Рубаха. Обычная, какую и кметь надевает, и благородный пан может под зипун натянуть. Льняная. Чистая. Вернее, была чистая до недавнего времени, потому как теперь поперек живота тянулись две бурые полосы. Похоже, запекшаяся кровь.

– Ну, поглядел. Дальше что? – Рыцарь смотрел прямо в глаза стражнику и даже не мигал. Чувствовал, как гнев клокочет пониже грудины, требуя выхода на свободу. Это ж надо! Устроили балаган. Рубаха, кровь… Ему-то какое до всего этого дело?
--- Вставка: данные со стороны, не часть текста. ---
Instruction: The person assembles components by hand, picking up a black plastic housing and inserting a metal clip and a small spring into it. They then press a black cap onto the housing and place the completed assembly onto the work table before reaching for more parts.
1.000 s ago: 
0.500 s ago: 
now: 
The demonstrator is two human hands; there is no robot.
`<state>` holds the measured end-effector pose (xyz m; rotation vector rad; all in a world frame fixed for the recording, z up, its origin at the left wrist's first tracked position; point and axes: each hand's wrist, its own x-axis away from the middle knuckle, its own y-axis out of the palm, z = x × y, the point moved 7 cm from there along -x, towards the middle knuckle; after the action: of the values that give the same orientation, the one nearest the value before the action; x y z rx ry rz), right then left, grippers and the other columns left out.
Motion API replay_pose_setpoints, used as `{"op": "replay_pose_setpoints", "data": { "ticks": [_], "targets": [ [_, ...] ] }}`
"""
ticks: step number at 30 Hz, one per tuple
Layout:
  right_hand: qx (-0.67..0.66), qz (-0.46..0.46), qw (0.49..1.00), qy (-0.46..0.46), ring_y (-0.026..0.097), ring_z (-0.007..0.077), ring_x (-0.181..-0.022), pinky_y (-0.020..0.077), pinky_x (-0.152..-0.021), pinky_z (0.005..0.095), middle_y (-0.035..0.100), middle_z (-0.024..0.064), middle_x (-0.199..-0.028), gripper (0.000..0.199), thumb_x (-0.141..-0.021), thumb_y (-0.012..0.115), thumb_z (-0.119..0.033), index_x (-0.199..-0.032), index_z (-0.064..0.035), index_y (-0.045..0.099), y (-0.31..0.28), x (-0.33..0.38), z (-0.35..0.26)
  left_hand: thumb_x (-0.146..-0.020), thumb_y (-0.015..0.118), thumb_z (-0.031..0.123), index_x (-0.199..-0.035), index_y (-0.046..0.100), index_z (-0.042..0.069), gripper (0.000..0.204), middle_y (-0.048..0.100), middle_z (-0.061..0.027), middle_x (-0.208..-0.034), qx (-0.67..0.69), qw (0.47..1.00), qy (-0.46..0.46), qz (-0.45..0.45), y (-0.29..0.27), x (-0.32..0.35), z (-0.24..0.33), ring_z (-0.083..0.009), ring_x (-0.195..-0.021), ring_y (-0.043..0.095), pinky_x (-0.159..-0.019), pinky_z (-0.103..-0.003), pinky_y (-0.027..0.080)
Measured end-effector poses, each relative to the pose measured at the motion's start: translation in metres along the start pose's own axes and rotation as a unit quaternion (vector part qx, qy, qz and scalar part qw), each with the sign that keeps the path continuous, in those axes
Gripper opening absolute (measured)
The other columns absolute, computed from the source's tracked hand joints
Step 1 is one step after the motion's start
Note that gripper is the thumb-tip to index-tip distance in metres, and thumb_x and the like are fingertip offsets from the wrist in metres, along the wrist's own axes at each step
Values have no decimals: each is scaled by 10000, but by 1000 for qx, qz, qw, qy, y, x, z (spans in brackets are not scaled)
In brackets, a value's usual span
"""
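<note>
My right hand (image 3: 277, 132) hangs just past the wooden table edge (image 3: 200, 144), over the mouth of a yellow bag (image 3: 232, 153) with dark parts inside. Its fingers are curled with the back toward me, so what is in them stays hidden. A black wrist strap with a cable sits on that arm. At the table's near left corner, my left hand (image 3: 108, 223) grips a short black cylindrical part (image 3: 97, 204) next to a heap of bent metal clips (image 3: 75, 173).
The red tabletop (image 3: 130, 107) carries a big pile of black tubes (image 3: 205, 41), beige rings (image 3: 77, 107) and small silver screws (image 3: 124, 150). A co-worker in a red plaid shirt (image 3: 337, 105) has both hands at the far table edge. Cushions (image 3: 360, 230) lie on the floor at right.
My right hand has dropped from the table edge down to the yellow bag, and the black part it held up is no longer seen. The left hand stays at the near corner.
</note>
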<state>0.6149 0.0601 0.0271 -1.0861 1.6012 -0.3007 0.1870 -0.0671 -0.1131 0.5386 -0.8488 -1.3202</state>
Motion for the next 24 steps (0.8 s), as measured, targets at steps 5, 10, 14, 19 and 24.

Тут не о тряпках испачканных думать надо, а о грядущем поединке. Небось, пана Тишило никто не отвлекает, не теребит попусту.

Видно, его уверенный тон и открытый взгляд немного охладил и Чэся.

– Ты вчера… это… пан рыцарь, что про Пархима сказывал? – уже намного спокойнее произнес седой.

– Правду и сказывал. В кусты он убежал. По нужде.

– А потом, когда вернулся, мы ему передавали твой поклон, – вновь встрял шпильман.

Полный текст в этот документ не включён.